Here, as was true without question in the Stovall case, there is no doubt that the criminal prosecution had commenced and that Wade was, at all times thereafter, entitled 'to have the Assistance of Counsel for his defence.' Hamilton v. State of Alabama, 368 U.S. 52, 82 S.Ct. 157, 7 L.Ed.2d 114; White v. State of Maryland, 373 U.S. 59, 83 S.Ct. 1050, 10 L.Ed.2d 193. It becomes necessary, therefore, only to determine here whether requiring Wade to submit to a lineup of the character that has been depicted above in the absence of counsel already assigned to him, deprived him of the aid of counsel at a critical stage of the prosecution. At this late date, it cannot be doubted that if Wade had made a confession, instead of being subjected to the lineup and being required to speak certain words formulated by the prosecution, a conviction based on such confession would be void. Massiah v. United States, 377 U.S. 201, 84 S.Ct. 1199, 12 L.Ed.2d 246. Neither can there be any doubt that if counsel had been notified and had been present, he could have instructed his client, the appellant here, to remain silent and not make the verbal responses required of him by the prosecutor. Counsel, if present, might also have been able to prevent the placing of the suspect in a place where he could be seen separately by the prospective prosecution witnesses before the lineup took place.

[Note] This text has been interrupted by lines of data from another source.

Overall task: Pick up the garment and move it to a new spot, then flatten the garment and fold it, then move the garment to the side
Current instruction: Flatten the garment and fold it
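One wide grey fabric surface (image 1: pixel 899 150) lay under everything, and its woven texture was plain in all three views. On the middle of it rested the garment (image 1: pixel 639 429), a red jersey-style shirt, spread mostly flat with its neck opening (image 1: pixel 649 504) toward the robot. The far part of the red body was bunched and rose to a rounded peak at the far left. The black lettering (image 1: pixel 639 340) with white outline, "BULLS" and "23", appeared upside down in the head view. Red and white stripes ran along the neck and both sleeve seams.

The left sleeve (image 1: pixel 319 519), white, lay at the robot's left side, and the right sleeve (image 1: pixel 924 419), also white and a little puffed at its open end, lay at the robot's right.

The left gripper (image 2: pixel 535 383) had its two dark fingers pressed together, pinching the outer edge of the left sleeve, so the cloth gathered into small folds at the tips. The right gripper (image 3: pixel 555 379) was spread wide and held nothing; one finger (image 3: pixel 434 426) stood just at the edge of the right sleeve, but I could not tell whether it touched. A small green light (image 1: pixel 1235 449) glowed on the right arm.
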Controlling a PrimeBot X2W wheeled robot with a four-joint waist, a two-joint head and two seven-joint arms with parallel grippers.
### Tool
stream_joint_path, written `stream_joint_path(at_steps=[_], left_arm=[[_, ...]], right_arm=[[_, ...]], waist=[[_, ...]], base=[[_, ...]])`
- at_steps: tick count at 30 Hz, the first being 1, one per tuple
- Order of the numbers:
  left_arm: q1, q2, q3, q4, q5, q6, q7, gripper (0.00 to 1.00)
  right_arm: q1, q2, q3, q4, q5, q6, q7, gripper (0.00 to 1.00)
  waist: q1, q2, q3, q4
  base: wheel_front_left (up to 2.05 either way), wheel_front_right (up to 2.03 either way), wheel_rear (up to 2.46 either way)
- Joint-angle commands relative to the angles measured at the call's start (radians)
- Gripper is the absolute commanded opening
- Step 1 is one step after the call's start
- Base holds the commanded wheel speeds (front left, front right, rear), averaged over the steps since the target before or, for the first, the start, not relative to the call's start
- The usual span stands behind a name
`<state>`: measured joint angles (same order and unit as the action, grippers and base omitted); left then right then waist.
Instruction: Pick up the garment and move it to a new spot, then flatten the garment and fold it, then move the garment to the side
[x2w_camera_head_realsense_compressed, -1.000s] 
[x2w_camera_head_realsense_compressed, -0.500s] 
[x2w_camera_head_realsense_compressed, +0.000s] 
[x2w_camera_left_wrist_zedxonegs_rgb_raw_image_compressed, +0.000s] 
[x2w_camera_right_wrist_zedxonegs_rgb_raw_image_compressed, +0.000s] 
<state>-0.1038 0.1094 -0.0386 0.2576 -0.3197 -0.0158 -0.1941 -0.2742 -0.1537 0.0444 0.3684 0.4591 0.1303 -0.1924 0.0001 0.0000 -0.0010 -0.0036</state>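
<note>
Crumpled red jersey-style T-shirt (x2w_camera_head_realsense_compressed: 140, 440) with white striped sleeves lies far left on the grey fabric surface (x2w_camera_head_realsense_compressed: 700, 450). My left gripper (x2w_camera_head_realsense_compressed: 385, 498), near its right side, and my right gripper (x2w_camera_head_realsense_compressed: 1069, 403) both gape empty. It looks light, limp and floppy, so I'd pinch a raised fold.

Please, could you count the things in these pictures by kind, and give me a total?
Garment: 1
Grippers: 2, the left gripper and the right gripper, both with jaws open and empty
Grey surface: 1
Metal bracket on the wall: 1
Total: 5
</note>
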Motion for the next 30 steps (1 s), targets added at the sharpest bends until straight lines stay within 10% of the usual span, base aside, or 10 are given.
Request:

We think it clear that the conduct of the lineup under the circumstances here present, in the absence of counsel, was a violation of Wade's constitutional rights. There remains the question whether such violation was of such a nature as to require a finding that the lack of counsel was prejudicial to Wade.


The test whether error was harmless was last stated by the Supreme Court in Fahy v. State of Connecticut, 375 U.S. 85, 84 S.Ct. 229, 11 L.Ed.2d 171, where the court said, 'The question is whether there is a reasonable possibility that the evidence complained of might have contributed to the conviction.' 375 U.S. 85, 86, 84 S.Ct. 229, 230. In view of the fact that the identification of Wade by Mr. Gray and Mrs. Chambers at the lineup was six months after the occurrence, and, in view of the fact that Wade was placed, even fleetingly, in a position where he was seen separately by the two prospective witnesses alone, before the lineup, and also because of the compulsory verbal responses made by Wade at the instance of the Special Agent, it cannot be said with any certainty that they would have recognized appellant at the time of trial if this intervening lineup had not occurred. Further, when it is considered that the only other testimony by which Wade was identified with the crime was the testimony of his alleged accomplices, who admitted at trial to inconsistent statements, we would be naive, indeed were we to hold that 'There (was not) a reasonable possibility that the (violations) complained of might have contributed to the conviction.' This being the test devised by the Supreme Court as being applicable in its review of a State court conviction, it must be assumed that, in a Federal court conviction, no less strict a standard applies. The dissenting opinion in Fahy v. State of Connecticut, notes this distinction. 375 U.S. 85, 92, 84 S.Ct. 229.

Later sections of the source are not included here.